Work through the data below and give the number of lines holding "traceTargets", nothing more.

***** RAW DATA *****

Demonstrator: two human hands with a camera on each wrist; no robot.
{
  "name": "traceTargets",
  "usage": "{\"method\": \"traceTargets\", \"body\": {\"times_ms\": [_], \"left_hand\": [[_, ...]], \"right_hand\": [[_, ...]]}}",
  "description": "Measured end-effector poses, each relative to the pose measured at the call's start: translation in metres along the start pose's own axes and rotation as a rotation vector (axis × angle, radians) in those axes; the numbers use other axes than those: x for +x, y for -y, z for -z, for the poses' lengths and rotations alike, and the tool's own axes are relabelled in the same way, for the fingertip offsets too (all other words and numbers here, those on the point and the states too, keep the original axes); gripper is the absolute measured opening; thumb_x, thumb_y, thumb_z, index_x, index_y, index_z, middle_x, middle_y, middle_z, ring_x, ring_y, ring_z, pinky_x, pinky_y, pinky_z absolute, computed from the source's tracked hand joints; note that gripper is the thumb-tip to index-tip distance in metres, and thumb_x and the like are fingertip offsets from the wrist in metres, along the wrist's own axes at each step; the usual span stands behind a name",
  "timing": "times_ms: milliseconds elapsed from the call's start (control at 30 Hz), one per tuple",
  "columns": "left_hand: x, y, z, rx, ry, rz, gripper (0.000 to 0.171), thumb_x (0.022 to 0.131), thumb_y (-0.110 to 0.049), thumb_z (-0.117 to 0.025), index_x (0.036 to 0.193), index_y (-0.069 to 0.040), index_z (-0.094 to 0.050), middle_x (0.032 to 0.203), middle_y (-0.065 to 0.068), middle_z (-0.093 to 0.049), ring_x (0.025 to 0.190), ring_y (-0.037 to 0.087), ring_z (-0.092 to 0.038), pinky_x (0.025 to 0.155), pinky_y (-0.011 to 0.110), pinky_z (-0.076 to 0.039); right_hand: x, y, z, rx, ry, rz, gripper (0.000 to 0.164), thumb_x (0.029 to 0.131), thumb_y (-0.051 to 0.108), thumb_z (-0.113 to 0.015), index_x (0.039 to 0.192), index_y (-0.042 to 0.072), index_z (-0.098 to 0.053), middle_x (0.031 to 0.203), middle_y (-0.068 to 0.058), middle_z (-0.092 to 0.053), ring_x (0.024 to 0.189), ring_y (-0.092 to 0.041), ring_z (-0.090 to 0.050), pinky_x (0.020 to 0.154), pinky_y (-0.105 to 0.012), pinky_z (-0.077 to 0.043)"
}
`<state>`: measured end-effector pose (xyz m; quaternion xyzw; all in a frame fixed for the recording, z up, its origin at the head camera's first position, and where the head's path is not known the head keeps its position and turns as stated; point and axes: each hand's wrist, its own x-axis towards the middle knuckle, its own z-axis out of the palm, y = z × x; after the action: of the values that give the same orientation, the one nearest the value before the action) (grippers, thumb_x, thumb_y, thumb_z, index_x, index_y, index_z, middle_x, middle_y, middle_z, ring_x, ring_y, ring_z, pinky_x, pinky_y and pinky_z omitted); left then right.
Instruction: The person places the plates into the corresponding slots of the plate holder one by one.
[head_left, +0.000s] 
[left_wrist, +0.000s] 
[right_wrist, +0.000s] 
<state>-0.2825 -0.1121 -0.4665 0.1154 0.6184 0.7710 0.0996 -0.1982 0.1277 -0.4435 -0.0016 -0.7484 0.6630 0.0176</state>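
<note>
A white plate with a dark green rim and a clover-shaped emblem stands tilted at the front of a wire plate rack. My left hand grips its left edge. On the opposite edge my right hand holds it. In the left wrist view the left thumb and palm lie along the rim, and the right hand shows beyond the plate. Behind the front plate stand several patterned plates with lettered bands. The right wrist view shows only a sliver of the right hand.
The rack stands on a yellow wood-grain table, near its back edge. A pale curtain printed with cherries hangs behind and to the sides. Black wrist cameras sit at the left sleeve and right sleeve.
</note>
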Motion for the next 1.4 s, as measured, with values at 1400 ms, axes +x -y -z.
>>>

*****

SOLUTION FOR THIS PROBLEM.
2